[Work required]:
Omit the pictures and output exactly the lines from the start of the entries through the line containing "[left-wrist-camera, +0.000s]".

----- Supplied information

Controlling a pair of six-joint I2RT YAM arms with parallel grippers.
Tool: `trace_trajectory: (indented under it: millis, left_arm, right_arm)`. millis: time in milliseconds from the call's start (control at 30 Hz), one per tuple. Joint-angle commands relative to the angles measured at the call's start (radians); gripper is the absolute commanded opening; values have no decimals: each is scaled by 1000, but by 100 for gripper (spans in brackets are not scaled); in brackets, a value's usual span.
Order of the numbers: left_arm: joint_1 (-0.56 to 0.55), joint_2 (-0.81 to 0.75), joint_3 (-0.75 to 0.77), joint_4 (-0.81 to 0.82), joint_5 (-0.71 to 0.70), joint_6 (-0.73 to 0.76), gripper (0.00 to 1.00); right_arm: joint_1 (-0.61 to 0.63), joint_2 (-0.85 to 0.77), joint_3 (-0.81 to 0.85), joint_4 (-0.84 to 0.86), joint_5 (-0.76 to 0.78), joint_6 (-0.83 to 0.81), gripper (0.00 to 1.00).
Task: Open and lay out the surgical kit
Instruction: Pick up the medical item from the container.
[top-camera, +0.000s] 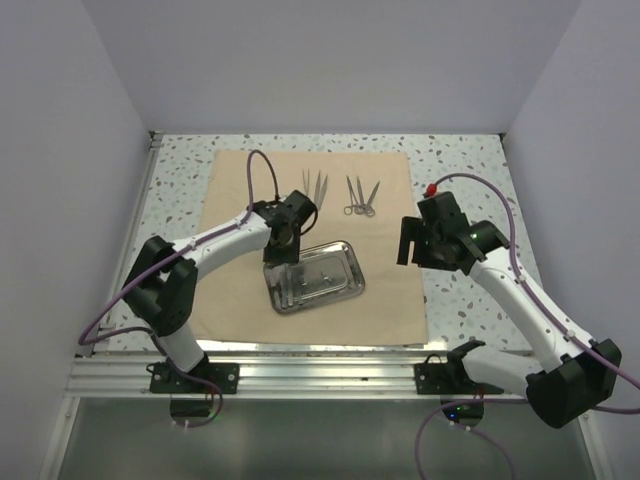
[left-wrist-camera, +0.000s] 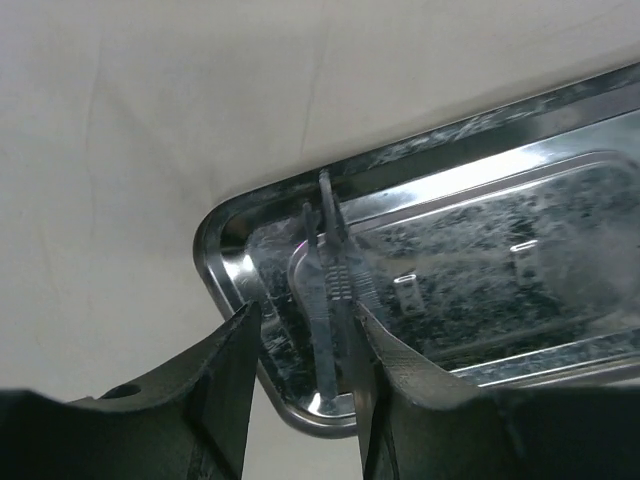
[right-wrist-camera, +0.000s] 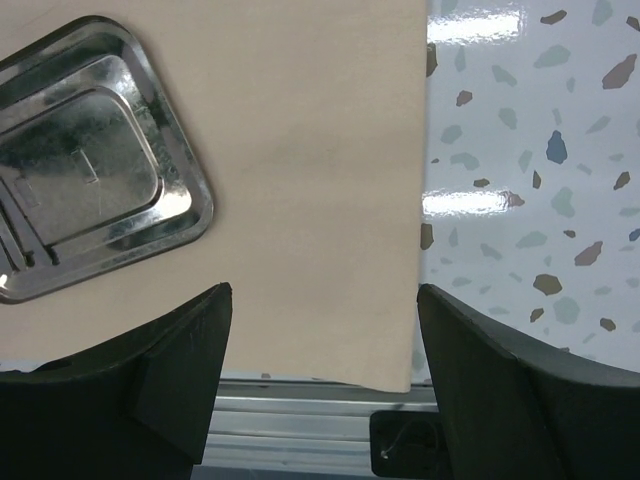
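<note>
The tan cloth wrap (top-camera: 390, 200) lies spread flat on the table. The steel tray (top-camera: 352, 262) sits on its near middle. My left gripper (top-camera: 283, 245) hangs over the tray's left end. In the left wrist view it (left-wrist-camera: 308, 310) stands open around slim metal tweezers (left-wrist-camera: 328, 320) lying in the tray (left-wrist-camera: 215, 250); the right finger is close against them and a gap shows on the left. More tweezers (top-camera: 314, 186) and scissors (top-camera: 360, 197) lie on the cloth behind the tray. My right gripper (right-wrist-camera: 322, 290) is open and empty above the cloth's (right-wrist-camera: 320, 200) right near corner.
The speckled table top (right-wrist-camera: 530, 200) shows to the right of the cloth. An aluminium rail (right-wrist-camera: 300, 410) runs along the table's near edge. White walls close in the left, right and back sides.
</note>
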Motion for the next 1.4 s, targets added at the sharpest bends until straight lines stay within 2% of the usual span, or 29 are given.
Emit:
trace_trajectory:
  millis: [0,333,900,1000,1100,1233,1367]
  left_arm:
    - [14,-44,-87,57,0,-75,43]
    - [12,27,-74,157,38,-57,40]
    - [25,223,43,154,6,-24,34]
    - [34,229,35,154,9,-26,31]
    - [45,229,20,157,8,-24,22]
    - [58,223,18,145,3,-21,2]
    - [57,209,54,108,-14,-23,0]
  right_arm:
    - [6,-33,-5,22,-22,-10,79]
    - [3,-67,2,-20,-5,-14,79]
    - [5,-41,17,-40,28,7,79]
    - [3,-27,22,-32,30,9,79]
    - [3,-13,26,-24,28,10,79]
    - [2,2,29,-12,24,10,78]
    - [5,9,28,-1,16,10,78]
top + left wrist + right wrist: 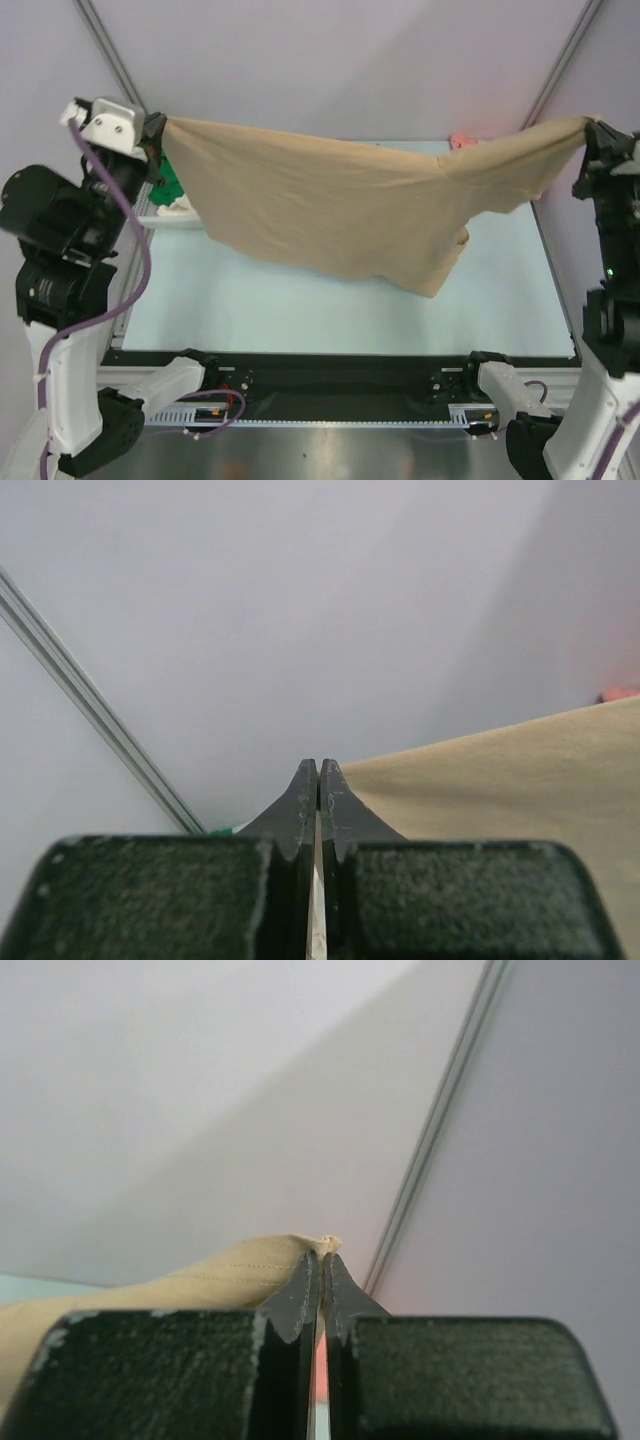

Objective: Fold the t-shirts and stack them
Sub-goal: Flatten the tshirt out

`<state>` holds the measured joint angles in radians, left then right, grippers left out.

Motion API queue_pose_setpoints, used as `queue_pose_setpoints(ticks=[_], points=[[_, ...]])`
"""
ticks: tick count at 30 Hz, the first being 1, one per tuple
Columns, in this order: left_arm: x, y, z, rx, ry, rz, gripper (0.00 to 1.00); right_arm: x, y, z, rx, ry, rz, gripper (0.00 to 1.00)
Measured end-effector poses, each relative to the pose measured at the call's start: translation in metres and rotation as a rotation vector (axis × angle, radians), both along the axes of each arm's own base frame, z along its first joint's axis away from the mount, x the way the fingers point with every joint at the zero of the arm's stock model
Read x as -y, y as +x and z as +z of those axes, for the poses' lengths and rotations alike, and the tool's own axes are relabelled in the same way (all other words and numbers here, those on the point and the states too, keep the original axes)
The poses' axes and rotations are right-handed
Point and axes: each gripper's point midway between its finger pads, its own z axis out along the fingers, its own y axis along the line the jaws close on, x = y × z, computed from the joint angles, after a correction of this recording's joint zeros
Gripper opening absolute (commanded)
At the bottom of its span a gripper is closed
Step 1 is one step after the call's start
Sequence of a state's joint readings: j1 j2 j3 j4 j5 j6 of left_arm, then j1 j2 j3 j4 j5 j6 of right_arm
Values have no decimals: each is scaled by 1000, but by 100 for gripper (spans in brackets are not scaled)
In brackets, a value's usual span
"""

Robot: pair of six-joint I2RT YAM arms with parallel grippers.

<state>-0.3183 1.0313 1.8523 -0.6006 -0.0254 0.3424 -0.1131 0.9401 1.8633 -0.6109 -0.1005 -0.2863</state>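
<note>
A tan t-shirt (350,205) hangs stretched in the air above the table between my two grippers. My left gripper (157,135) is shut on its left corner, high at the back left; the cloth (520,780) runs off to the right of the closed fingers (300,805). At the far right my right gripper (592,135) is shut on the other corner, where the hem (220,1270) bunches at the fingertips (335,1280). A green t-shirt (168,180) shows behind the tan one at the left. A bit of a salmon pink t-shirt (460,142) peeks over its top edge.
A white basket (168,208) stands at the table's back left, holding the green cloth and something cream. The pale table top (300,300) lies below the hanging shirt. Metal frame posts (105,45) rise at both back corners.
</note>
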Motion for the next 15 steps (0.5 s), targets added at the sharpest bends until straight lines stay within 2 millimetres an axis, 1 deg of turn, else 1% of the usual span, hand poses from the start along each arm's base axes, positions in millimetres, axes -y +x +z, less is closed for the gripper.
queue_pose_setpoints(ticks=[2, 3, 6, 8, 11, 13, 15], points=[[-2, -15, 10, 31, -11, -15, 0, -1, -27, 17, 54, -10, -11, 0], [-3, -23, 18, 52, -20, -26, 0, -2, -41, 28, 90, -12, -15, 0], [-13, -43, 44, 123, -50, -20, 0, -4, -70, 60, 186, -19, -23, 0], [-19, -54, 59, 163, -63, -5, 1, -4, -83, 77, 238, -21, -28, 0], [-27, -70, 83, 231, -82, 14, 0, -5, -91, 104, 314, -17, -29, 0], [-30, -79, 95, 267, -86, 21, 1, -4, -86, 117, 345, -14, -25, 0], [-32, -82, 104, 293, -89, 27, 0, -3, -74, 126, 362, -6, -20, 0]])
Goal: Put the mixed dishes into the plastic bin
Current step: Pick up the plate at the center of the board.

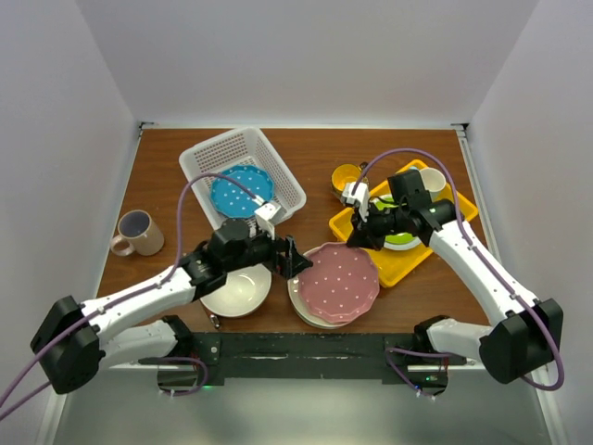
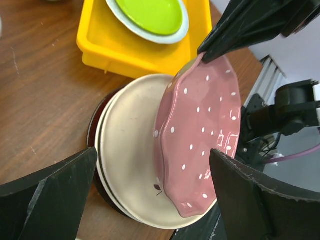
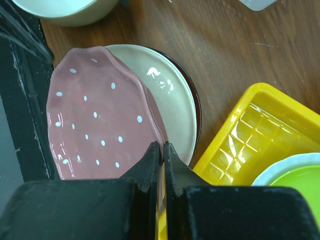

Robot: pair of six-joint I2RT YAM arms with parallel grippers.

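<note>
My right gripper [image 1: 357, 239] is shut on the far rim of the pink dotted plate [image 1: 341, 281] and holds it tilted above a cream-pink plate [image 2: 127, 150]. That plate rests on a dark red-rimmed bowl [image 2: 95, 125]. In the right wrist view the fingertips [image 3: 156, 150] pinch the plate's edge. My left gripper [image 1: 292, 258] stands open at the pink plate's left edge, which lies between its fingers [image 2: 50, 195]. The plastic bin [image 1: 213, 153] at the back left holds the blue dotted plate [image 1: 243, 191]. A large cream bowl [image 1: 236, 290] sits under my left arm.
A pinkish mug [image 1: 139, 232] stands at the far left. A yellow mug [image 1: 347, 176] stands behind the yellow tray [image 1: 405, 264]. The tray carries a lime-green plate [image 1: 400, 241] and a white cup [image 1: 433, 181]. White walls enclose the table on three sides.
</note>
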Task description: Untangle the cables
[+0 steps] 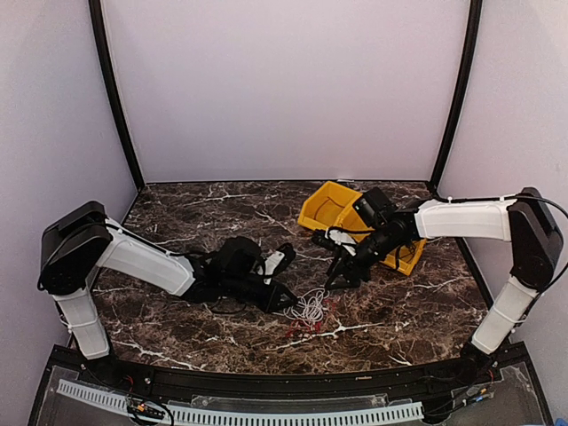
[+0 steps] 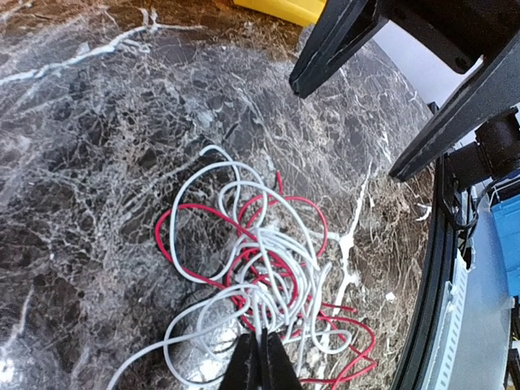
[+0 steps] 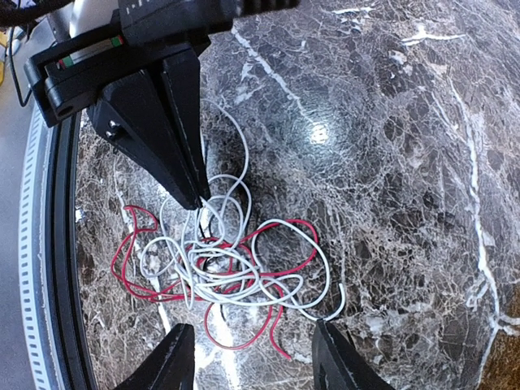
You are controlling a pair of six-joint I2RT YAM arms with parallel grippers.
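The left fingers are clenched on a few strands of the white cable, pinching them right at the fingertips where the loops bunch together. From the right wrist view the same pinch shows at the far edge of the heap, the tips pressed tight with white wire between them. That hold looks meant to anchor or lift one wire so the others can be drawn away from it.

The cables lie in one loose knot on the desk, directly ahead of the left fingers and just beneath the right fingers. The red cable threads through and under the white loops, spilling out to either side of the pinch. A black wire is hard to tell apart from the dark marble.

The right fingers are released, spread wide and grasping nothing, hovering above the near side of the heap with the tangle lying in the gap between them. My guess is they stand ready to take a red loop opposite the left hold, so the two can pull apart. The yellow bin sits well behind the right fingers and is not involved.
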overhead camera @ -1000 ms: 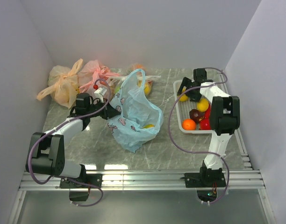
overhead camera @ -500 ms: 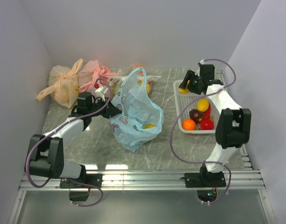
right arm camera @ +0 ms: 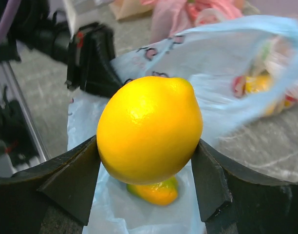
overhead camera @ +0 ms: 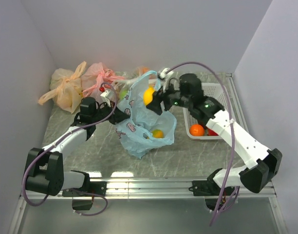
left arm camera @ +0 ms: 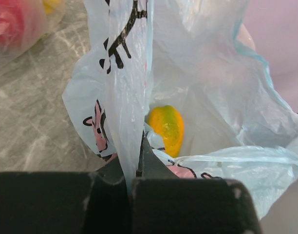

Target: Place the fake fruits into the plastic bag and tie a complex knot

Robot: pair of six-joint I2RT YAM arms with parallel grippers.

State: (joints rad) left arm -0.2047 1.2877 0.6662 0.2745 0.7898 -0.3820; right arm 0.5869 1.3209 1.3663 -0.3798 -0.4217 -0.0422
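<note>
The light blue plastic bag [overhead camera: 139, 131] stands open at the table's middle, with a yellow-orange fruit [overhead camera: 158, 133] inside, also seen in the left wrist view [left arm camera: 167, 128]. My left gripper [overhead camera: 121, 115] is shut on the bag's left rim [left arm camera: 127, 112] and holds it up. My right gripper [overhead camera: 151, 99] is shut on a yellow lemon [right arm camera: 149, 127], held above the bag's mouth [overhead camera: 148, 95]. An orange ball [overhead camera: 196, 129] and a red fruit [overhead camera: 211, 132] lie in the white basket [overhead camera: 212, 90].
A tied orange bag [overhead camera: 66, 90] and a tied pink bag [overhead camera: 100, 75] sit at the back left. Another bag with fruits [overhead camera: 139, 73] lies behind the blue bag. Walls close in on both sides.
My right arm lifted a yellow lemon from the basket and swung left to above the open blue bag. My left gripper stayed holding the bag's rim.
</note>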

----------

[Answer to the exercise]:
Controlling a pair of six-joint I2RT YAM arms with parallel grippers.
Tool: `trace_trajectory: (indented under it: millis, left_arm, right_arm)`. millis: time in milliseconds from the call's start (control at 30 Hz), one per tuple. Joint-angle commands relative to the angles measured at the call's start (radians); gripper is the absolute commanded opening; values have no decimals: each is scaled by 1000, but by 100 for gripper (spans in brackets are not scaled); in brackets, a value's usual span.
Order of the numbers: left_arm: joint_1 (-0.56 to 0.55), joint_2 (-0.81 to 0.75), joint_3 (-0.75 to 0.77), joint_4 (-0.81 to 0.82), joint_5 (-0.71 to 0.70), joint_6 (-0.73 to 0.76), gripper (0.00 to 1.00); right_arm: joint_1 (-0.61 to 0.63), joint_2 (-0.85 to 0.77), joint_3 (-0.81 to 0.85), joint_4 (-0.84 to 0.86), joint_5 (-0.76 to 0.78), joint_6 (-0.83 to 0.81), gripper (0.00 to 1.00).
Task: Open and lay out the surgical kit
Instruction: Pick up the medical item from the container.
[top-camera, +0.000s] 
[left-wrist-camera, +0.000s] 

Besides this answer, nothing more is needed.